La dynastie Al Saïd ou Al Busaïd (en arabe : آل آل بوسعيد/ سعَيد prononcé en arabe : [ʔaːsː ˈsaʕiːd]) est la maison royale régnante du sultanat d'Oman. Apparue en 1744, la dynastie régne sur les sultanats de Zanzibar, de Mascate et d'Oman.

Origine[modifier | modifier le code]

La tribu de Al Saïd est une branche du groupe de Banu Azd, qui trouve son origine patrilinéaire en al-'Atik ibn al-Asad ibn Imran, établi à Dibba (Dabá). Comme d'autres Qahtani, les Azd ont migré du Yémen vers le nord après la destruction du Barrage de Marib (vers 570 ou 575).
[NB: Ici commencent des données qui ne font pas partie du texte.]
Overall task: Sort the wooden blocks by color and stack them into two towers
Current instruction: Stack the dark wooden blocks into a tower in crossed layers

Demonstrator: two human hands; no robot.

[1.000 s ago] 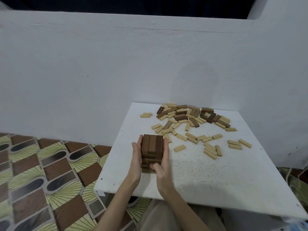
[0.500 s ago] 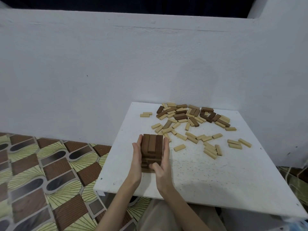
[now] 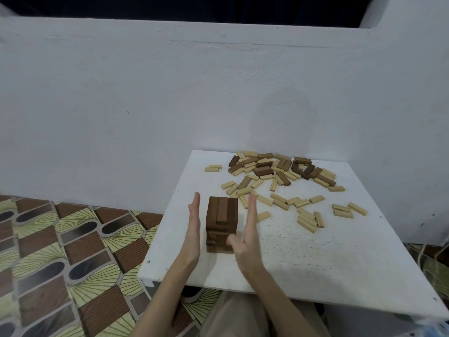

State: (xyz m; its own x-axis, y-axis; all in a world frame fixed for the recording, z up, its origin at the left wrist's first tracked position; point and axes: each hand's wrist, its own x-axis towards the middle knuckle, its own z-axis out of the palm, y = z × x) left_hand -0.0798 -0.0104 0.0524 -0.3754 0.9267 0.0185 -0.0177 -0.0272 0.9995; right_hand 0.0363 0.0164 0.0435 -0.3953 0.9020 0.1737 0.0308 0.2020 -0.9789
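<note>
A short tower of dark brown blocks (image 3: 221, 222) stands near the front left of the white table (image 3: 315, 259). My left hand (image 3: 193, 229) is flat and upright just left of the tower, a small gap between them. My right hand (image 3: 247, 233) is flat on the tower's right side, fingers straight, also slightly apart from it. Behind lies a mixed heap of dark blocks (image 3: 263, 170) and light blocks (image 3: 279, 199), spread loose over the far half of the table.
A white wall (image 3: 218, 93) runs close behind the table. A patterned tiled floor (image 3: 73, 251) lies to the left, below the table's edge. My lap is under the table's front edge.
Both hands were pressed against the tower's sides; now they have opened outward and stand slightly off it. The tower has stayed in place.
</note>
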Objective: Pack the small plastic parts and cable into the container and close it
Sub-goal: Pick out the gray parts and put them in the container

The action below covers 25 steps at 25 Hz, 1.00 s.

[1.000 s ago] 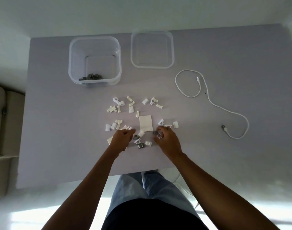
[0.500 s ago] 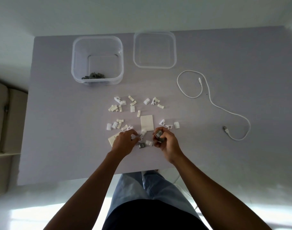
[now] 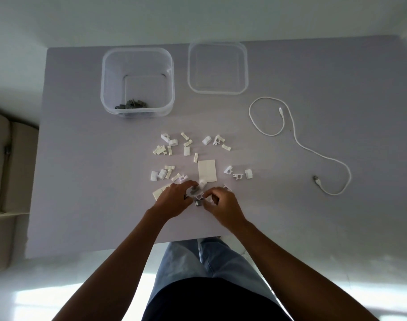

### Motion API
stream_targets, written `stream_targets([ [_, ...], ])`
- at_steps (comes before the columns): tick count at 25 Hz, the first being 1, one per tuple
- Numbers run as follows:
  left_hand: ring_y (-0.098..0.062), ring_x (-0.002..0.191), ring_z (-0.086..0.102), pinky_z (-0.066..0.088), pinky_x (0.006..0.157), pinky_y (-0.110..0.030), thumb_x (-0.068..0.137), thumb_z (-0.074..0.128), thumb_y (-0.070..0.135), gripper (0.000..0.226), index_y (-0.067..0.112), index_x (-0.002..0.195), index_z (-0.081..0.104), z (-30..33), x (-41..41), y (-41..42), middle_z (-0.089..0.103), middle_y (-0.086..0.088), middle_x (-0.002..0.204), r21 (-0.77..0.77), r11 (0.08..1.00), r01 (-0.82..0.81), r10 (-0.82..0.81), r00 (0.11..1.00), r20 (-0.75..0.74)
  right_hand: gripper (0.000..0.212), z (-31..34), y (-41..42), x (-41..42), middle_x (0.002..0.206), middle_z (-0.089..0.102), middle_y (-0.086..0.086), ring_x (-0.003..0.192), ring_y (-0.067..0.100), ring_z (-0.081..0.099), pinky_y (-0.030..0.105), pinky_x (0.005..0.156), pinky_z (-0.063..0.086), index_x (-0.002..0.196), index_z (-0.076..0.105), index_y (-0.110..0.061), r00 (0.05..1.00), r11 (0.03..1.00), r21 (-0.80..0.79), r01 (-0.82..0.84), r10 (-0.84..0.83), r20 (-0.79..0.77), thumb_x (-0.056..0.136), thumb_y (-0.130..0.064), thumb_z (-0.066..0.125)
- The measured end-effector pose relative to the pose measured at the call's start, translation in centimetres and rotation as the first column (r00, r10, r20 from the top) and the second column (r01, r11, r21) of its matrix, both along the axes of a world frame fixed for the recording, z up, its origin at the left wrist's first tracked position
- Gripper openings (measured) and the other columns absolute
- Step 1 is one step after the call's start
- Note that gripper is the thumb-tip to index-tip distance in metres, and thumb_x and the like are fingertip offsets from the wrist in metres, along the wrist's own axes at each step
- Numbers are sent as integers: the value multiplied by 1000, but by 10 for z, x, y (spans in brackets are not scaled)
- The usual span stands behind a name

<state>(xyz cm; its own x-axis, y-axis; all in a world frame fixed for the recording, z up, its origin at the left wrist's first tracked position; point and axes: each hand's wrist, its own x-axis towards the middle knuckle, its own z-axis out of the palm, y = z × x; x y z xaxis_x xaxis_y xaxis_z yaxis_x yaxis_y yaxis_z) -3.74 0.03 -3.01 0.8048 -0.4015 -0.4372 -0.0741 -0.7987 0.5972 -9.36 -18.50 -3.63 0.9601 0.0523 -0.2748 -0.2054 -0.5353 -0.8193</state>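
Note:
A clear square container (image 3: 103, 84) stands open at the back left with several grey parts (image 3: 131, 104) in its near corner. Its clear lid (image 3: 191, 66) lies flat to the right of it. Several small white plastic parts (image 3: 186, 150) are scattered mid-table around a white card (image 3: 206, 170). The white cable (image 3: 297, 144) lies loose on the right. My left hand (image 3: 173, 201) pinches a small grey part (image 3: 194, 190) near the table's front edge. My right hand (image 3: 224, 206) is curled right beside it, fingertips on a small white part (image 3: 208, 200). A dark part (image 3: 199, 202) lies between the hands.
The grey table (image 3: 82, 181) ends just in front of my hands, with my legs below it. A second pale card (image 3: 158, 193) is partly hidden under my left hand. The cable's USB plug (image 3: 316, 178) lies at the right.
Both hands have drawn closer together at the near cluster. The grey part seen at my right fingertips now sits at my left fingertips.

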Motion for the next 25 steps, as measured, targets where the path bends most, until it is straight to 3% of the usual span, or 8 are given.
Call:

En raison de relations privilégiées avec l'autorité perse, qui les reconnait comme « les rois des arabes » ainsi que l'indiquent plusieurs inscriptions à partir du VIe siècle, les Azd accèdent à des postes de responsabilité. Le chef de leur confédération porte le titre de buland (بُلند), un mot sassanide dérivé du terme Moyen-persan pour « éminence » et « stature ». Il sera plus tard arabisé sous la forme d'al-julandā (الجُلندا) pour s'appliquer aux premiers dirigeants d'Oman.

À l'arrivée de l'Islam, les Sassanides d'Oman entrent en conflit avec les rois Azd. Appuyés par des forces musulmanes envoyées de Médine par Mahomet, ceux-ci prennent une à une les citadelles sassanides et expulsent les Perses en 630. Les Azd constituent une force de premier plan qui sert l'expansion de la nouvelle religion lors des conquêtes musulmanes et, plus tard, dans les royaumes Omeyyade sous les ordres du général Al-Muhallab ibn Abi Suffrah (dit Abu Saïd), l'ancêtre de la tribu Al Busaïd. C'est sur le chapitre des Azd que s'ouvrent la plupart des chroniques universelles pré-islamiques.
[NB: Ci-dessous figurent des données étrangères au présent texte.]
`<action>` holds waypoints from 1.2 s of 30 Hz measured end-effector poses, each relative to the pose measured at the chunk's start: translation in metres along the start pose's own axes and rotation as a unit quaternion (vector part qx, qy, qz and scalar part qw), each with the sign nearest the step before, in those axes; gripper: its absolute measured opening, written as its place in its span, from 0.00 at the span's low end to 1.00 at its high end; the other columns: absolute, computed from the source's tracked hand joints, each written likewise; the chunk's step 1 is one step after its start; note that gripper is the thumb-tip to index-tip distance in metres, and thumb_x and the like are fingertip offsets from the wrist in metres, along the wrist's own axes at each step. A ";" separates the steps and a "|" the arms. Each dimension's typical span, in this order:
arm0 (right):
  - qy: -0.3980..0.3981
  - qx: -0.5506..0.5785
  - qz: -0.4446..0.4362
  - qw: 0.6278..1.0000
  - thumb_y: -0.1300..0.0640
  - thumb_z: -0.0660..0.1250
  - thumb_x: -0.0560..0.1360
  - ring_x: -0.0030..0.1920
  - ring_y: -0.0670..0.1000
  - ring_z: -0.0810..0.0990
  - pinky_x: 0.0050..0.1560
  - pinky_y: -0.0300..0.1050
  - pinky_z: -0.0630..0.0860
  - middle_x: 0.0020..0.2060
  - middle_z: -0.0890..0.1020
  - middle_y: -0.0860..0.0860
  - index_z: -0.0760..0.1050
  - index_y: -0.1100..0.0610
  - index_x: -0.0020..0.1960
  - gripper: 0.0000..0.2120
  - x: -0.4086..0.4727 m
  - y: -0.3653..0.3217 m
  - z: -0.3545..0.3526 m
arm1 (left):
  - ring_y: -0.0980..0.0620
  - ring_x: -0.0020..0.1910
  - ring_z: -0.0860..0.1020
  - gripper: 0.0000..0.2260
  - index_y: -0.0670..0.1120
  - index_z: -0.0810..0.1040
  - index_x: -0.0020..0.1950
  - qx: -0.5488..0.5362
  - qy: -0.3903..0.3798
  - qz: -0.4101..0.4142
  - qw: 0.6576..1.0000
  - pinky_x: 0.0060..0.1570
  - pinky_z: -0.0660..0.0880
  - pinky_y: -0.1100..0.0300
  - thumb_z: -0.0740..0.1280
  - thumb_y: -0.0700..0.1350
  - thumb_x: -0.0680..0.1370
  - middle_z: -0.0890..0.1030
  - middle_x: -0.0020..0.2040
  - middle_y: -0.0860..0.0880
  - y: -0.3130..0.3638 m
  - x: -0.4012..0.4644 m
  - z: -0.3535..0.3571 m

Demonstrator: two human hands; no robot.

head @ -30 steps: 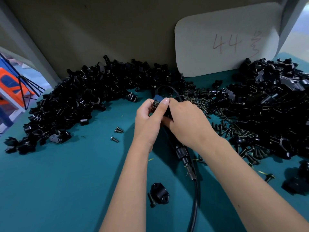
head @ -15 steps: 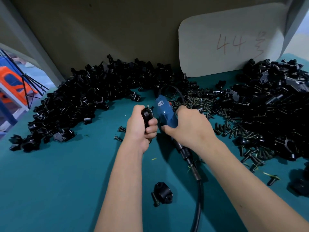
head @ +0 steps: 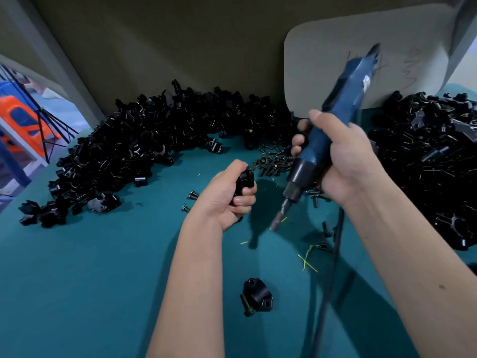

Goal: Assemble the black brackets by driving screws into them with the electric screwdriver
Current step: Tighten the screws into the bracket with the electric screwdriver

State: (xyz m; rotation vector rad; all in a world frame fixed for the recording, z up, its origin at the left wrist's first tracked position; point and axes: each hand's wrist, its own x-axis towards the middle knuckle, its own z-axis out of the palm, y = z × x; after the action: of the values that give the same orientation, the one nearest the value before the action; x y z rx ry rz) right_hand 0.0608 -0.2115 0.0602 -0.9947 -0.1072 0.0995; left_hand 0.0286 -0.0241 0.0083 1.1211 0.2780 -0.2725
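Head view: a bracket (head: 244,182) is gripped by the left hand (head: 227,197), the screwdriver (head: 325,140) by the right hand (head: 346,161); the bit should be seated squarely before driving.

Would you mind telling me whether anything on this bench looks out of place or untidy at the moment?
Mostly stray bits. One lone bracket with a loose screw beside it lies near the front edge of the teal table, away from both piles. Two screws sit apart left of the left hand, and yellow-green slivers litter the surface.

The light is dim, with soft shadows under the arms, a blurry screwdriver (head: 335,125), and bent edges.
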 end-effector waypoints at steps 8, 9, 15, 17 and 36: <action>0.091 0.075 -0.084 0.989 0.45 0.75 0.77 0.28 0.49 0.72 0.33 0.43 0.73 0.33 0.75 0.49 0.69 0.55 0.52 0.19 0.003 -0.015 0.026 | 0.54 0.23 0.57 0.09 0.49 0.65 0.40 0.153 0.038 0.012 0.987 0.21 0.51 0.67 0.61 0.46 0.78 0.66 0.29 0.49 0.002 -0.002 0.004; 0.099 0.077 -0.099 0.987 0.45 0.75 0.77 0.28 0.49 0.72 0.32 0.43 0.73 0.33 0.75 0.49 0.68 0.56 0.53 0.19 0.004 -0.017 0.026 | 0.54 0.23 0.56 0.08 0.50 0.65 0.39 0.193 0.053 0.016 0.980 0.22 0.50 0.67 0.61 0.45 0.78 0.66 0.28 0.48 0.002 -0.002 0.005; 0.127 0.100 -0.146 0.976 0.50 0.70 0.80 0.26 0.51 0.69 0.32 0.44 0.70 0.30 0.73 0.51 0.66 0.55 0.47 0.14 0.005 -0.018 0.022 | 0.54 0.23 0.56 0.02 0.49 0.70 0.46 0.299 0.058 -0.004 0.952 0.24 0.50 0.67 0.59 0.44 0.76 0.67 0.27 0.49 0.005 -0.006 0.002; 0.130 0.109 -0.136 0.976 0.50 0.69 0.80 0.26 0.51 0.69 0.31 0.44 0.70 0.30 0.72 0.51 0.65 0.55 0.48 0.14 0.006 -0.014 0.021 | 0.54 0.24 0.56 0.02 0.50 0.71 0.46 0.326 0.053 -0.008 0.944 0.25 0.50 0.67 0.59 0.44 0.76 0.67 0.27 0.49 0.006 -0.007 0.003; 0.114 0.112 -0.118 0.980 0.56 0.64 0.81 0.26 0.50 0.66 0.30 0.43 0.68 0.29 0.69 0.50 0.65 0.54 0.40 0.13 0.006 -0.008 0.016 | 0.56 0.19 0.58 0.12 0.50 0.66 0.34 0.369 0.033 -0.024 0.928 0.22 0.53 0.70 0.60 0.44 0.78 0.66 0.24 0.51 0.007 -0.010 0.012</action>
State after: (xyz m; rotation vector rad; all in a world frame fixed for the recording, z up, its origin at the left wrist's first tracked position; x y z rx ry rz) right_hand 0.0650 -0.2014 0.0756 -0.7555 -0.0028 -0.2163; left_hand 0.0223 -0.0317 0.0225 1.8741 0.2676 -0.4003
L'accession au pouvoir[modifier | modifier le code]

Ahmed ibn Saïd Al Busaïdi, habile tacticien militaire, est gouverneur de Sohar lorsqu'une flotte perse attaque la ville. Sa résistance de neuf mois précipite le départ, dans les années qui suivent, des Perses de Nâdir Châh. Son élection comme imam en 1744 marque la fin de l'occupation d'Oman par des étrangers et le début d'un nouvel État unifié. Il instaure ainsi l'une des plus anciennes dynasties royales en Arabie, toujours au pouvoir, et la première à accéder à l'indépendance.

Pendant son règne de trente-neuf ans, le commerce est florissant. La marine omanaise devient une force puissante dans l'Océan Indien, capable de chasser les navires perses et d'assurer la protection des bâtiments ottomans dans le Golfe d'Oman, l'Océan Indien et la côte des États de la Trêve.

Ses descendants ne reprennent pas le titre religieux d'imam, mais celui de cheikh, une distinction honorifique portée les membres de la famille royale jusqu'à ce jour. Ils marquent ainsi leur volonté de renoncer à toute prétention d'autorité spirituelle, tout en promouvant les savants musulmans et les études islamiques.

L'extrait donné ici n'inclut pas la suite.